**What the task requires:**
From the entries that follow, reproduce exactly and only the lines from the line with "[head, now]" to the line with "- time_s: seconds", endpoints included.

____________

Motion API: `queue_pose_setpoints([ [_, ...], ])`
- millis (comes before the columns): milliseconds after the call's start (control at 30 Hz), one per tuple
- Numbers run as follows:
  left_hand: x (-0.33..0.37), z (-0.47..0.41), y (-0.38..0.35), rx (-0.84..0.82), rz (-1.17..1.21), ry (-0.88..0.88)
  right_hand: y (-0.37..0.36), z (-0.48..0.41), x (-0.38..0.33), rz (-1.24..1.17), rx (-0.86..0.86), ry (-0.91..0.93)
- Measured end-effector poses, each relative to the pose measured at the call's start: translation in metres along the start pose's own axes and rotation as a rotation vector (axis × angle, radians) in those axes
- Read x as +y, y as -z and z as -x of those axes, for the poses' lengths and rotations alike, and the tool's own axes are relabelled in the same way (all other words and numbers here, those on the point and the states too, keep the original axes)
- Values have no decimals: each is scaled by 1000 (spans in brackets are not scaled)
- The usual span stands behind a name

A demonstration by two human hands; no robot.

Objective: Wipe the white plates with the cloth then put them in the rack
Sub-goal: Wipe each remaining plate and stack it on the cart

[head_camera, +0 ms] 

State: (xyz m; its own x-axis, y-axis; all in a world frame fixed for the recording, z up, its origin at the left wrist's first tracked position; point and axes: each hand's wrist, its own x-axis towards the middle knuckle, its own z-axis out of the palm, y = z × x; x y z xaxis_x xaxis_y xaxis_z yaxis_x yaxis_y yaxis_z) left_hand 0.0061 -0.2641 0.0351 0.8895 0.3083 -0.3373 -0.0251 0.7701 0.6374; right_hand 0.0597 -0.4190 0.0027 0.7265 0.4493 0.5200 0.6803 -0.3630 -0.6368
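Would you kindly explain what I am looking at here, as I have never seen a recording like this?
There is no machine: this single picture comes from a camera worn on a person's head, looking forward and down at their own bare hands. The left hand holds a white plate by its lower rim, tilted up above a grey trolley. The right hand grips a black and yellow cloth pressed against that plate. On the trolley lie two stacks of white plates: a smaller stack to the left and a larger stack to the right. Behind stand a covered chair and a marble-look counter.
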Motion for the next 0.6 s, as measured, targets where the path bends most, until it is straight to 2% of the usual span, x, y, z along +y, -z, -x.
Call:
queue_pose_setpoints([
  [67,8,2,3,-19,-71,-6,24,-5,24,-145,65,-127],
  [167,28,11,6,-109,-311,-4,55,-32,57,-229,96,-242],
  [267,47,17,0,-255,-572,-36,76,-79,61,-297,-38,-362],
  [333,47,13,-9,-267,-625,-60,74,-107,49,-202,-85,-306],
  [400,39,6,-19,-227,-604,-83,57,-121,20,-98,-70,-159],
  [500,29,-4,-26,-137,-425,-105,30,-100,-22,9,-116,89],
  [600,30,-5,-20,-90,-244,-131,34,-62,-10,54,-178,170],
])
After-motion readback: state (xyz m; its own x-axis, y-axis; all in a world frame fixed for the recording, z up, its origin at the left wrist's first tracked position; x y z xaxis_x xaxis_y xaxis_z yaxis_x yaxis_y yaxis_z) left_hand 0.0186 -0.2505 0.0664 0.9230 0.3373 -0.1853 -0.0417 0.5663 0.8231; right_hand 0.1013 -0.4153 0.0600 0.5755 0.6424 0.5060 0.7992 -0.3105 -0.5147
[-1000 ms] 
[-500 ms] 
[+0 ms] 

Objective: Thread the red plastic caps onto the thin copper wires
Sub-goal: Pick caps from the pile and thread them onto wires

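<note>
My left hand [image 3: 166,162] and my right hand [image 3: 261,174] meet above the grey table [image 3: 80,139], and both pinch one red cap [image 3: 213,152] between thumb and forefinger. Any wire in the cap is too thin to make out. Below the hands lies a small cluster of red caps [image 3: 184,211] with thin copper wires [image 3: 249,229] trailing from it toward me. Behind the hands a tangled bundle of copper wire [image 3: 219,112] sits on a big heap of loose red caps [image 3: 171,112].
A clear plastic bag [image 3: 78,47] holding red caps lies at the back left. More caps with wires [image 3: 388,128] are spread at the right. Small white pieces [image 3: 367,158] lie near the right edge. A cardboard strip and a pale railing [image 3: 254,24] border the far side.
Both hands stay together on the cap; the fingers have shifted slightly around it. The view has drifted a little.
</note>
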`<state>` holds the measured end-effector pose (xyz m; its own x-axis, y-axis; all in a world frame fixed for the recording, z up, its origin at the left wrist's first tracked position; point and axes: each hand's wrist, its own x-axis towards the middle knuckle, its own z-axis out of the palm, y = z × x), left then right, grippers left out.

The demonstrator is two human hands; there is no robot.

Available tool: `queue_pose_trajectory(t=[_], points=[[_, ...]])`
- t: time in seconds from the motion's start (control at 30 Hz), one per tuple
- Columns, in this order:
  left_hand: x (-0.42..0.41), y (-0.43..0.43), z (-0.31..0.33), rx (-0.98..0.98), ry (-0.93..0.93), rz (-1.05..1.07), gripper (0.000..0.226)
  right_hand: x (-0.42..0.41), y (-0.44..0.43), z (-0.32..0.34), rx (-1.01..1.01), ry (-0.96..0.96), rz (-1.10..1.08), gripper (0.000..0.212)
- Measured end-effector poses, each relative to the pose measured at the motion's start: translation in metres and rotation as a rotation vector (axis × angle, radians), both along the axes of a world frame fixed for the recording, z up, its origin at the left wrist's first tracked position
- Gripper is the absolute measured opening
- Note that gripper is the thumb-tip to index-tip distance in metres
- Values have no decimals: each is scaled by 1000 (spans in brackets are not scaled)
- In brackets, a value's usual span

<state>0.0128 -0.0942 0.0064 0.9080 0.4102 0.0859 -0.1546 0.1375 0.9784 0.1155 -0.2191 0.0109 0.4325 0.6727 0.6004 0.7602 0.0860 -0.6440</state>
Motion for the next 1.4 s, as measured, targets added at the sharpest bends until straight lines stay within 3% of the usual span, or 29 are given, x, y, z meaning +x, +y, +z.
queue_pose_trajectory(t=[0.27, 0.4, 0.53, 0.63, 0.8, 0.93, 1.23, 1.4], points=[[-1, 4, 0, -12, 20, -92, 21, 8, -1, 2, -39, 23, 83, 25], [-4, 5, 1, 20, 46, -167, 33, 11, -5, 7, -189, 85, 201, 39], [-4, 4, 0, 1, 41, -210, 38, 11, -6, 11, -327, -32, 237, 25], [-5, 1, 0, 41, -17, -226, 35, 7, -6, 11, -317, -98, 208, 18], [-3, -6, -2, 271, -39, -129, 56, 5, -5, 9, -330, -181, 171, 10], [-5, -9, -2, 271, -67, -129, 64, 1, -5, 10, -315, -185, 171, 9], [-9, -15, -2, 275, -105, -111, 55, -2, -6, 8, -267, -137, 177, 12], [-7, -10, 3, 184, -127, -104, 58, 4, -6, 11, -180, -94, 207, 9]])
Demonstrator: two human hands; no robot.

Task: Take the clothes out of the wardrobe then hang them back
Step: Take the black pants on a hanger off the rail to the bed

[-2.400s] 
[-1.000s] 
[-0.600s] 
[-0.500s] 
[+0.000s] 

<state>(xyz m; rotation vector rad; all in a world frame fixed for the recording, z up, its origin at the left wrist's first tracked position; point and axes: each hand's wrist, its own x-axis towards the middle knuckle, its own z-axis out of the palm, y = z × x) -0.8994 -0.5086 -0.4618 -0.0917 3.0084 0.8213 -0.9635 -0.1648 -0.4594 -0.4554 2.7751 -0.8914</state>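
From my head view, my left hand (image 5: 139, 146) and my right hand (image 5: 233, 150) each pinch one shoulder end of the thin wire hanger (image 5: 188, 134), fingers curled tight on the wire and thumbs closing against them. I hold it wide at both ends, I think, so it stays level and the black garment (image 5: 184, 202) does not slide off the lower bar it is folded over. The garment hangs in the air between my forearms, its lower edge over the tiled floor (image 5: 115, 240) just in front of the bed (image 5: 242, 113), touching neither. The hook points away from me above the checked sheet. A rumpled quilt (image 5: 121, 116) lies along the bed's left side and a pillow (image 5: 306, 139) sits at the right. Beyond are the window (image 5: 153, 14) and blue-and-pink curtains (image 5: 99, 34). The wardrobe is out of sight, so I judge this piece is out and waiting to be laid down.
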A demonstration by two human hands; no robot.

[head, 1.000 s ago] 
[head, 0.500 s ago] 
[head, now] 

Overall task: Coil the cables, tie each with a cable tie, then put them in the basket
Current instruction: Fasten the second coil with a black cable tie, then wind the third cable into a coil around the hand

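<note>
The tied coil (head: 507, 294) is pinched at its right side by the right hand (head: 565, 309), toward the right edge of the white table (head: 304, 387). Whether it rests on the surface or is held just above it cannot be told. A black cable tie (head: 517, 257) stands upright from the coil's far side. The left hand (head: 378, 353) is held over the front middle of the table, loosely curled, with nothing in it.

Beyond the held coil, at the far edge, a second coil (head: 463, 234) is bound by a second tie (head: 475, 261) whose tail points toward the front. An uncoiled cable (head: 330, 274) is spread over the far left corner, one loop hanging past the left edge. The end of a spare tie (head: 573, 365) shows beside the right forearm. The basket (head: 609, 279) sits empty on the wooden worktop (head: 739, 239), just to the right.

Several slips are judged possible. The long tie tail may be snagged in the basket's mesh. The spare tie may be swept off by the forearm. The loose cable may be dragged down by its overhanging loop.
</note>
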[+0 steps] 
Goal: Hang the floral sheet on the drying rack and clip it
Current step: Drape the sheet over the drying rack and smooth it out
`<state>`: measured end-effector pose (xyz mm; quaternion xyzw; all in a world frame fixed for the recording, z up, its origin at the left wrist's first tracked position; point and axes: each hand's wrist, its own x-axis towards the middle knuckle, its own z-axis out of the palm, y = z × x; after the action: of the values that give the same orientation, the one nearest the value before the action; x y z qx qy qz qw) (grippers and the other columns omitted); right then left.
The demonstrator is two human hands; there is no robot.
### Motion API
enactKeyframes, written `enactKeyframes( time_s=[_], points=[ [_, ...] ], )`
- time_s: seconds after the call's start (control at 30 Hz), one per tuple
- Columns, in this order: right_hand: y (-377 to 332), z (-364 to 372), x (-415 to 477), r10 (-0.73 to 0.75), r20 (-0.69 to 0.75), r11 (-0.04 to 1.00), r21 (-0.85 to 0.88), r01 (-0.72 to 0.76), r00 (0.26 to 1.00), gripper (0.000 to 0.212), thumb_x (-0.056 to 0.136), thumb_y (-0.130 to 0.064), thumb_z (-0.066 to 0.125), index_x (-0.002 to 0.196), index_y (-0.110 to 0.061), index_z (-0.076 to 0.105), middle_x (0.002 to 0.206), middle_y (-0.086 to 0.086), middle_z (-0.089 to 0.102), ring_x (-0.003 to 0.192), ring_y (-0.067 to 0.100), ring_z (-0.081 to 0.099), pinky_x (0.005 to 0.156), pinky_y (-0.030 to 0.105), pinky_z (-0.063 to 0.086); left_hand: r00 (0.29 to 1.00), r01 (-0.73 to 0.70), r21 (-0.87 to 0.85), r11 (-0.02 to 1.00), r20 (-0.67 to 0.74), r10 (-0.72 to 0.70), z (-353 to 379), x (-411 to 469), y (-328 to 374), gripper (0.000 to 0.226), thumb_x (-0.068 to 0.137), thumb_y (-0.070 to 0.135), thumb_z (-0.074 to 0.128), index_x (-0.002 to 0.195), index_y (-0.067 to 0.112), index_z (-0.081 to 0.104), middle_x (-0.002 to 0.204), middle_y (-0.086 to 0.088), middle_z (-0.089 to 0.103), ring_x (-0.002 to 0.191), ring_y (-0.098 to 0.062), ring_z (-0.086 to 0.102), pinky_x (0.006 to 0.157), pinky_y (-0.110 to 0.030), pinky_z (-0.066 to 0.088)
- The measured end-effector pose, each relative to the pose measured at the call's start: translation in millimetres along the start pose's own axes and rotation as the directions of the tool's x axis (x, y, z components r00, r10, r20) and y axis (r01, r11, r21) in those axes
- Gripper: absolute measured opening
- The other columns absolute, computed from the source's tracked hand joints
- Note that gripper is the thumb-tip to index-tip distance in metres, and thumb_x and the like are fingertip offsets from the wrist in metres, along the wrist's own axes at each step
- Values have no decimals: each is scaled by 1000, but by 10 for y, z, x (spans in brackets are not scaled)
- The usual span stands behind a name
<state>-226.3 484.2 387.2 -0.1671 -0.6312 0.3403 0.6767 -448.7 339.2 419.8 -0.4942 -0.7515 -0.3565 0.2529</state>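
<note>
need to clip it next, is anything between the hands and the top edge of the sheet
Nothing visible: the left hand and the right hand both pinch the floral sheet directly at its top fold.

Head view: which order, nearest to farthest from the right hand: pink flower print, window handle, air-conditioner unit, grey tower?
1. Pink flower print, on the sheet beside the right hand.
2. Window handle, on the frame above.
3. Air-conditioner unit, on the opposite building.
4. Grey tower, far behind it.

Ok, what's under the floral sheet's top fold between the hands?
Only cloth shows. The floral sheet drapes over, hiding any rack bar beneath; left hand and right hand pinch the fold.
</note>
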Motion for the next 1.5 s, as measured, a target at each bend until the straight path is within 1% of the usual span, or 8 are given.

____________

**Expected answer:**
[head, now] 

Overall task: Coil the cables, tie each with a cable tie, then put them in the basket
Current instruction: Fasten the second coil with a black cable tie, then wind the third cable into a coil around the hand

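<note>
The tied coil (head: 507, 294) is pinched at its right side by the right hand (head: 565, 309), toward the right edge of the white table (head: 304, 387). Whether it rests on the surface or is held just above it cannot be told. A black cable tie (head: 517, 257) stands upright from the coil's far side. The left hand (head: 378, 353) is held over the front middle of the table, loosely curled, with nothing in it.

Beyond the held coil, at the far edge, a second coil (head: 463, 234) is bound by a second tie (head: 475, 261) whose tail points toward the front. An uncoiled cable (head: 330, 274) is spread over the far left corner, one loop hanging past the left edge. The end of a spare tie (head: 573, 365) shows beside the right forearm. The basket (head: 609, 279) sits empty on the wooden worktop (head: 739, 239), just to the right.

Several slips are judged possible. The long tie tail may be snagged in the basket's mesh. The spare tie may be swept off by the forearm. The loose cable may be dragged down by its overhanging loop.
</note>
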[+0 steps] 
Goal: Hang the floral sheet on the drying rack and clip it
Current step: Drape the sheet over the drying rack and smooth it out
`<state>`: measured end-effector pose (xyz mm; quaternion xyzw; all in a world frame fixed for the recording, z up, its origin at the left wrist's first tracked position; point and axes: each hand's wrist, its own x-axis towards the middle knuckle, its own z-axis out of the palm, y = z × x; after the action: of the values that give the same orientation, the one nearest the value before the action; x y z qx qy qz qw) (grippers and the other columns omitted); right then left.
The demonstrator is two human hands; there is no robot.
### Motion API
enactKeyframes, written `enactKeyframes( time_s=[_], points=[ [_, ...] ], )`
- time_s: seconds after the call's start (control at 30 Hz), one per tuple

No other output was requested.